WORK REQUIRED
Once you have read the data below, set it all down again exactly.

DATA PROVIDED
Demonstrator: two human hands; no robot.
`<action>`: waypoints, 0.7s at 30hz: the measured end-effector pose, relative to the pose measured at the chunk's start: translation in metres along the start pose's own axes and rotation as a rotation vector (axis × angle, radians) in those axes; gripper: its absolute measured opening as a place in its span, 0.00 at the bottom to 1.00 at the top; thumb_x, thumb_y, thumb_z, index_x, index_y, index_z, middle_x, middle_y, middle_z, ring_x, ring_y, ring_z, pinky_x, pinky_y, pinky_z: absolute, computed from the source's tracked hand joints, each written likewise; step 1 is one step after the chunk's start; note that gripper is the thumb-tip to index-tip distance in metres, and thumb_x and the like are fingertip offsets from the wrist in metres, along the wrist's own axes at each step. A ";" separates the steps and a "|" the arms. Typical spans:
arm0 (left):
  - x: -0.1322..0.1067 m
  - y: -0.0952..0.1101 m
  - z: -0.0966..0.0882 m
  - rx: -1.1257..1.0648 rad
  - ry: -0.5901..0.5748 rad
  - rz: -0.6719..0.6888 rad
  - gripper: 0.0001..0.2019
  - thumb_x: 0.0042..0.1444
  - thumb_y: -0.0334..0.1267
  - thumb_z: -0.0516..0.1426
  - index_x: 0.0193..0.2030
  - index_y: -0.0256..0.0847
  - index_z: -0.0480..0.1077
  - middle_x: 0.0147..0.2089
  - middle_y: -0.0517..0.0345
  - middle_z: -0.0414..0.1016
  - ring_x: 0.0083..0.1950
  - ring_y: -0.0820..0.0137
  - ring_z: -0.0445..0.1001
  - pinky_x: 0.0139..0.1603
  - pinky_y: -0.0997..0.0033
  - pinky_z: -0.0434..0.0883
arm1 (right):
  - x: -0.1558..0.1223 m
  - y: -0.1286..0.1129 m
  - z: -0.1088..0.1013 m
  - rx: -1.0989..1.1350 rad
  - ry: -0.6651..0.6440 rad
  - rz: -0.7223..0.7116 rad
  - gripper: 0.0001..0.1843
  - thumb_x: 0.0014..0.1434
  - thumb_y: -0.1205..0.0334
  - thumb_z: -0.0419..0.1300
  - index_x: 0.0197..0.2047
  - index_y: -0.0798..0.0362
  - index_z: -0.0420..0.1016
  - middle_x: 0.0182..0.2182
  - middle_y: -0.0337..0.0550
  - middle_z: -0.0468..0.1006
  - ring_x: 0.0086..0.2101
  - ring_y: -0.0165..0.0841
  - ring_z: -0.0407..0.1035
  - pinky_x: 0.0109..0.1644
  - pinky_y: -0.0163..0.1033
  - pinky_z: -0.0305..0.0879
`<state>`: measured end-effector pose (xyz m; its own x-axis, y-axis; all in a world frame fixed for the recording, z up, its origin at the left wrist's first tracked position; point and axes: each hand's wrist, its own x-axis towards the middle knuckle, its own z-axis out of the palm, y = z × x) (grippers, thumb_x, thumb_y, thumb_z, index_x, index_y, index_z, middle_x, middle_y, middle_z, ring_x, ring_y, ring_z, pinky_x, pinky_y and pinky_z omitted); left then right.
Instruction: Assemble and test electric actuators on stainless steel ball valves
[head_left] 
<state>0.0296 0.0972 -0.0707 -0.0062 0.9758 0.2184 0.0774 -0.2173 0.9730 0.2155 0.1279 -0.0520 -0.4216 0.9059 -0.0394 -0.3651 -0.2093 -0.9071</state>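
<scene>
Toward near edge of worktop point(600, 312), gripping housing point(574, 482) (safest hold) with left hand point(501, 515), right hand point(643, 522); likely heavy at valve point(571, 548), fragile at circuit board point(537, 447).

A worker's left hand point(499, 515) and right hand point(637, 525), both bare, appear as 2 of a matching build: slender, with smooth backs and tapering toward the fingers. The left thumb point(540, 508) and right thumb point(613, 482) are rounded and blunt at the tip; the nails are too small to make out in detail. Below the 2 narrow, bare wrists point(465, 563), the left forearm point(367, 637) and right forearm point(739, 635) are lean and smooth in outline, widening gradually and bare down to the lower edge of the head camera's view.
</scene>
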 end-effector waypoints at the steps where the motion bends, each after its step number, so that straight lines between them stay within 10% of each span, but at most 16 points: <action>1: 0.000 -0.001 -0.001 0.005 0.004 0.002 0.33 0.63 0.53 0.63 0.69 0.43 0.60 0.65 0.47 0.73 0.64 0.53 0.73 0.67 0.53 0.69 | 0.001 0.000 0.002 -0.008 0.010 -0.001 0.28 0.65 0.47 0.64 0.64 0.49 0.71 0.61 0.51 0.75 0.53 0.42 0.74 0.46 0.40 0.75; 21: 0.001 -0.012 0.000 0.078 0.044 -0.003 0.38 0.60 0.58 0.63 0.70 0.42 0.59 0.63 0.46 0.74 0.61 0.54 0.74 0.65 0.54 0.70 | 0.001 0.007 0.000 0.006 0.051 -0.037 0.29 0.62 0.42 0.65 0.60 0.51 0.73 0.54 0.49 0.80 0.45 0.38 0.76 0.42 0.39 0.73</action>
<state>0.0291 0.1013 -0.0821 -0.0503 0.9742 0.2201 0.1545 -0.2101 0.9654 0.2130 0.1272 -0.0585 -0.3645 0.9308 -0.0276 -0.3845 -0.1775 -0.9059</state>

EXPECTED OUTPUT
Demonstrator: two human hands; no robot.
`<action>`: waypoints, 0.7s at 30hz: the measured end-effector pose, relative to the pose measured at the chunk's start: translation in metres along the start pose's own axes and rotation as a rotation vector (axis × angle, radians) in those axes; gripper: its absolute measured opening as a place in its span, 0.00 at the bottom to 1.00 at the top; thumb_x, thumb_y, thumb_z, index_x, index_y, index_z, middle_x, middle_y, middle_z, ring_x, ring_y, ring_z, pinky_x, pinky_y, pinky_z: absolute, computed from the source's tracked hand joints, each written likewise; step 1 is one step after the chunk's start; note that gripper is the thumb-tip to index-tip distance in metres, and thumb_x and the like are fingertip offsets from the wrist in metres, along the wrist's own axes at each step. A ";" separates the steps and a "|" the arms. Typical spans:
arm0 (left):
  - x: -0.1322..0.1067 m
  - y: -0.0952..0.1101 m
  - z: -0.0966..0.0882 m
  - rx: -1.1257..1.0648 rad
  - ry: -0.5901..0.5748 rad
  - rz: -0.6719..0.6888 rad
  - gripper: 0.0001..0.2019
  - thumb_x: 0.0042..0.1444
  - thumb_y: -0.0334..0.1267
  - thumb_z: -0.0516..0.1426
  - index_x: 0.0193..0.2030
  - index_y: -0.0256..0.0847
  - index_z: -0.0480..0.1077
  - middle_x: 0.0147..0.2089
  - middle_y: -0.0517..0.0345
  - middle_z: -0.0414..0.1016
  - ring_x: 0.0083..0.1950
  - ring_y: -0.0820..0.0137
  - ring_z: -0.0445..0.1001
  - pinky_x: 0.0139..0.1603
  - pinky_y: -0.0997..0.0033
  - pinky_z: -0.0434..0.0883
arm1 (right):
  - x: -0.1558..0.1223 m
  - y: -0.1286..0.1129 m
  - z: -0.1088..0.1013 m
  - rx: -1.0989..1.1350 rad
  - ry: -0.6651..0.6440 rad
  - rz: -0.7223..0.7116 rad
  - gripper: 0.0001..0.1843
  - thumb_x: 0.0014..0.1434
  - thumb_y: -0.1205..0.0334
  - thumb_z: -0.0419..0.1300
  - index_x: 0.0197..0.2047
  - index_y: -0.0798..0.0362
  - index_z: -0.0420..0.1016
  - middle_x: 0.0182..0.2182
  - middle_y: -0.0337..0.0550
  - middle_z: -0.0468..0.1006
  - ring_x: 0.0086..0.2101
  - ring_y: -0.0165..0.0841
  - ring_z: -0.0407..0.1035
  - pinky_x: 0.0109..0.1644
  - pinky_y: -0.0163..0.1033
  - pinky_z: -0.0305..0.0879
`<state>`: measured end-effector pose (xyz m; its own x-axis, y-axis; all in a world frame fixed for the recording, z up, its origin at the left wrist's first tracked position; point and axes: each hand's wrist, its own x-axis towards the middle knuckle, its own z-axis out of the palm, y = z × x) (grippers, thumb_x, thumb_y, thumb_z, index_x, index_y, index_z, middle_x, middle_y, middle_z, ring_x, ring_y, ring_z, pinky_x, pinky_y and pinky_z omitted); left then right.
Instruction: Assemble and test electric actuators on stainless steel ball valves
[head_left] 
<state>0.0296 0.0972 -0.0707 -0.0062 0.9758 0.2184 0.0774 -0.2173 0.9730 0.2155 0.1279 -0.0520 -0.4216 0.9059 -0.0394 -0.3651 -0.2093 -0.9071</state>
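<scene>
Toward near edge of worktop point(600, 312), gripping housing point(574, 482) (safest hold) with left hand point(501, 515), right hand point(643, 522); likely heavy at valve point(571, 548), fragile at circuit board point(537, 447).

A worker's left hand point(499, 515) and right hand point(637, 525), both bare, appear as 2 of a matching build: slender, with smooth backs and tapering toward the fingers. The left thumb point(540, 508) and right thumb point(613, 482) are rounded and blunt at the tip; the nails are too small to make out in detail. Below the 2 narrow, bare wrists point(465, 563), the left forearm point(367, 637) and right forearm point(739, 635) are lean and smooth in outline, widening gradually and bare down to the lower edge of the head camera's view.
</scene>
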 end-effector waypoints at the steps where the motion bends, each after its step number, so that straight lines between them stay within 10% of each span, but at most 16 points: <action>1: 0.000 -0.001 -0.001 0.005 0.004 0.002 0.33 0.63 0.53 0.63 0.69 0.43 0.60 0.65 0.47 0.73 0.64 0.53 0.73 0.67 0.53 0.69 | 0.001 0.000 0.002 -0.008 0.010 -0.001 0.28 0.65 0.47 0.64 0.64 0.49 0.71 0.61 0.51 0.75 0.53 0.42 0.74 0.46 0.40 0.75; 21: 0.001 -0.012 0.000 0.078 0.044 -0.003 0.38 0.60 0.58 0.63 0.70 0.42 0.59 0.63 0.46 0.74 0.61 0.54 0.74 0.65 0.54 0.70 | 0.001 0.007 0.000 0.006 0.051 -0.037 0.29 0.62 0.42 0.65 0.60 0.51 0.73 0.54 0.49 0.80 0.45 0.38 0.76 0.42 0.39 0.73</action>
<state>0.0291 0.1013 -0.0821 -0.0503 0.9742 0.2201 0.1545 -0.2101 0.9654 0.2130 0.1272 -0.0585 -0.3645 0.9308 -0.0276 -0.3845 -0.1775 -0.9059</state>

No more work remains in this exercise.